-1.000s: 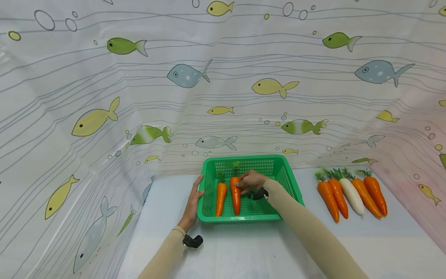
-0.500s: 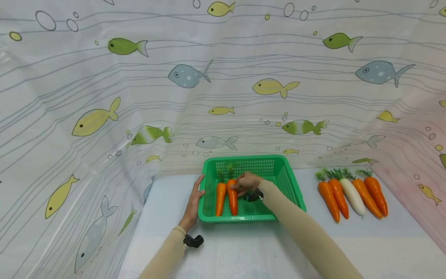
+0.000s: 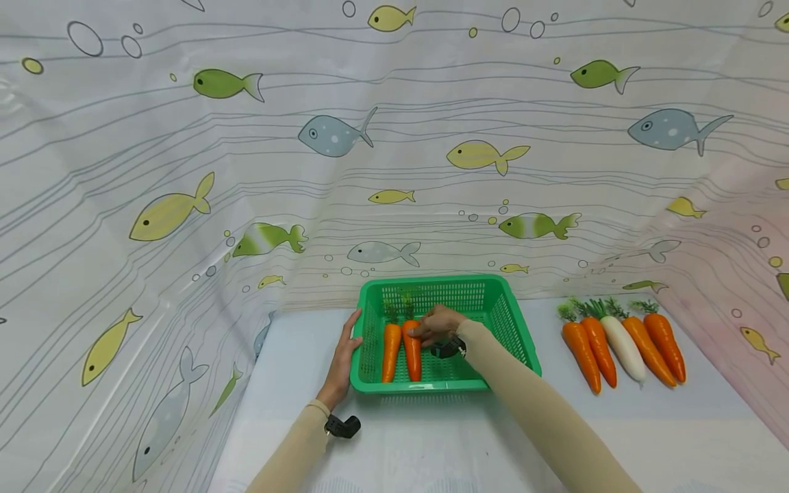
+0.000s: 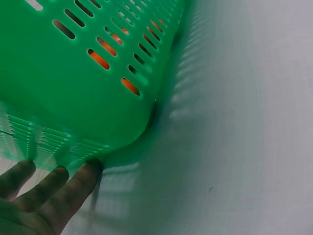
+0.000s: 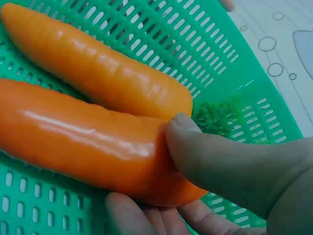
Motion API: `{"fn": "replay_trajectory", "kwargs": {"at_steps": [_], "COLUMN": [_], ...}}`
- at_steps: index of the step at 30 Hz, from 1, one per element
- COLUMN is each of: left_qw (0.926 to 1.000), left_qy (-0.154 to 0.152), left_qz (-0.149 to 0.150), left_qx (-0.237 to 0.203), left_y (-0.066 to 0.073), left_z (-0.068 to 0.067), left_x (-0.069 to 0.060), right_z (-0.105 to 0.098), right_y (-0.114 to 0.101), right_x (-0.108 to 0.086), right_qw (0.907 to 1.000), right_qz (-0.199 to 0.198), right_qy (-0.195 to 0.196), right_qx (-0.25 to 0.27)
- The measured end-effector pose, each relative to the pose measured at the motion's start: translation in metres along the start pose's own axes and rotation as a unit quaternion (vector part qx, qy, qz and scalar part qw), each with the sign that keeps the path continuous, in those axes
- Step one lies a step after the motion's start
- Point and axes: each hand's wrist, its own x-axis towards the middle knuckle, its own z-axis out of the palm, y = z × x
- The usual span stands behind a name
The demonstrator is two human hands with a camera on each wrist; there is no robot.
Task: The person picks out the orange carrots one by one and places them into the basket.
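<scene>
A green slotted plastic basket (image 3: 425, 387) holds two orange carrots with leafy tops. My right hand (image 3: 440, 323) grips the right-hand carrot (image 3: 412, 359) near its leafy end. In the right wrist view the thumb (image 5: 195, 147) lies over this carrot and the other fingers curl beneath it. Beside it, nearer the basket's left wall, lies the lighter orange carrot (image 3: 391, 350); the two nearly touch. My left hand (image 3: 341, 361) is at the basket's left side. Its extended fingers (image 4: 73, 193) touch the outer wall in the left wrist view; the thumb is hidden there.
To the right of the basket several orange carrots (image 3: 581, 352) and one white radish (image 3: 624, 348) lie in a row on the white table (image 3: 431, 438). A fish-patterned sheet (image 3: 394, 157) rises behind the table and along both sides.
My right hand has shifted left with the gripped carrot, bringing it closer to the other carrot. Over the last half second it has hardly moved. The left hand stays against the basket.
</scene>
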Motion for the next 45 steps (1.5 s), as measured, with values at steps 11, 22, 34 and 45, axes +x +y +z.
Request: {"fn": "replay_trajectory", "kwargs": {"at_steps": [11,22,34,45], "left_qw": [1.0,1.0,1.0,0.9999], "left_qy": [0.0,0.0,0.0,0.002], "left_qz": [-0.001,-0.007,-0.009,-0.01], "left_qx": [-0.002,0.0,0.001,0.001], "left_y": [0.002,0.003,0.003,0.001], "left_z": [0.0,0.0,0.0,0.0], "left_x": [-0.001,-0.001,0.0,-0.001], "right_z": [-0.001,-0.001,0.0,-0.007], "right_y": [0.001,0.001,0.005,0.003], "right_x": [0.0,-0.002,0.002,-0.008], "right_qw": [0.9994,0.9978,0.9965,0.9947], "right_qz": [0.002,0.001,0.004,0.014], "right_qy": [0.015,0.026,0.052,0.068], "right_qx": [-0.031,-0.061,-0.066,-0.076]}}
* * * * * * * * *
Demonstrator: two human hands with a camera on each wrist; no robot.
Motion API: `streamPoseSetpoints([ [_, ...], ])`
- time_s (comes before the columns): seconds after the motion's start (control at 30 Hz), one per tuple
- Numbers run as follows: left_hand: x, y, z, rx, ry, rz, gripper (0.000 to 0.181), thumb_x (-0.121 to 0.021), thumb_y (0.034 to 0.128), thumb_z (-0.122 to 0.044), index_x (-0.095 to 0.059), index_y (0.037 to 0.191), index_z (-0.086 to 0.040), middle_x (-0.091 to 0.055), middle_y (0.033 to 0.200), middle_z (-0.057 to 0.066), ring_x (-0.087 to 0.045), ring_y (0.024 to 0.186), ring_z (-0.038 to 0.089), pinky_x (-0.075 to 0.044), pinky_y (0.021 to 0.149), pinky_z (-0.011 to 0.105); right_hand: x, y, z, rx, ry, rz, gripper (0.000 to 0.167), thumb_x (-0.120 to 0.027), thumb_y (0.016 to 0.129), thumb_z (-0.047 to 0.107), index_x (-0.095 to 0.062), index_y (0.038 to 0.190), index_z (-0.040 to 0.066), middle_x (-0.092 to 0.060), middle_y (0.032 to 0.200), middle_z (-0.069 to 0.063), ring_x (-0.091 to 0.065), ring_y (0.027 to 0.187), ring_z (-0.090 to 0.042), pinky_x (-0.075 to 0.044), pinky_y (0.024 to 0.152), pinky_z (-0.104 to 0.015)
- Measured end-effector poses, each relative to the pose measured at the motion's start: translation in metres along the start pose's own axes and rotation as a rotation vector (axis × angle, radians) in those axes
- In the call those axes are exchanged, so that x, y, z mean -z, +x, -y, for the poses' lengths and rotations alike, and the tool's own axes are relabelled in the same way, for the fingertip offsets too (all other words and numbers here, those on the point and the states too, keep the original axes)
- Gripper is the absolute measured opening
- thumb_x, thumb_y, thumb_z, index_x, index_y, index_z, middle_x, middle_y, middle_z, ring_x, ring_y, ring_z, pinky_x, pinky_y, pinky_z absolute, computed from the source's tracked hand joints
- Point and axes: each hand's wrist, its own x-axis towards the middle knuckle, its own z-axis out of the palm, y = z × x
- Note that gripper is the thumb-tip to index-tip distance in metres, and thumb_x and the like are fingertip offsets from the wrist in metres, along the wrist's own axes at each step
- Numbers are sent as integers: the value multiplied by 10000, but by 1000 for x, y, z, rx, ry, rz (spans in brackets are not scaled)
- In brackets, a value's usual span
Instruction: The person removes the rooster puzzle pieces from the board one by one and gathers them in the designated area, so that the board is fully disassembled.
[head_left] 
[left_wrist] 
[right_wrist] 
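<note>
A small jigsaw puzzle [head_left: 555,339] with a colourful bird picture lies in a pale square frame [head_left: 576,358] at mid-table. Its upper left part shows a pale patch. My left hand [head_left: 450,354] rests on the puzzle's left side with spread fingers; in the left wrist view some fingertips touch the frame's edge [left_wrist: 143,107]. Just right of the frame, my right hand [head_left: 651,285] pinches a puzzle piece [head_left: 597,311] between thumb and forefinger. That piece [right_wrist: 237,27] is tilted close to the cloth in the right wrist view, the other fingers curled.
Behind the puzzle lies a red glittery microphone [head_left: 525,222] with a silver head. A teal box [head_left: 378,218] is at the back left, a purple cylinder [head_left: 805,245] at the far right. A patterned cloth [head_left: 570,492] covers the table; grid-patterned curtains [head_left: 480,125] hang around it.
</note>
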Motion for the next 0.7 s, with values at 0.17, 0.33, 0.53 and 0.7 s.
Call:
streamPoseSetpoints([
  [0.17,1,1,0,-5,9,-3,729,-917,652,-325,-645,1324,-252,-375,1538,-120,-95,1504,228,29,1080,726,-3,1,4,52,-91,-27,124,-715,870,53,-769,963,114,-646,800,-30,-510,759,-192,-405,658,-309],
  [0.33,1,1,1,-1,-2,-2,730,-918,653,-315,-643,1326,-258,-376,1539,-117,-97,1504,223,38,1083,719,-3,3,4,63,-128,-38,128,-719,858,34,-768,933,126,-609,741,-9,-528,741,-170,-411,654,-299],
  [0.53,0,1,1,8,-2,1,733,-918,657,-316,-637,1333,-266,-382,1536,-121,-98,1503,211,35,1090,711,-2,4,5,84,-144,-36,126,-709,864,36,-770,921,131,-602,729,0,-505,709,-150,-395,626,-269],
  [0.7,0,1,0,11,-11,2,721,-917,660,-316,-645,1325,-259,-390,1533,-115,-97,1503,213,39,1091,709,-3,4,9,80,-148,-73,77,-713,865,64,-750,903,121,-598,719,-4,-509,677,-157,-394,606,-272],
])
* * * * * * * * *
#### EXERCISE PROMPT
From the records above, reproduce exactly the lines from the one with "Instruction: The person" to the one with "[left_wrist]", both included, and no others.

#### EXERCISE ANSWER
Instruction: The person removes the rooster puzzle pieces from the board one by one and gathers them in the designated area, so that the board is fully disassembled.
[head_left] 
[left_wrist] 

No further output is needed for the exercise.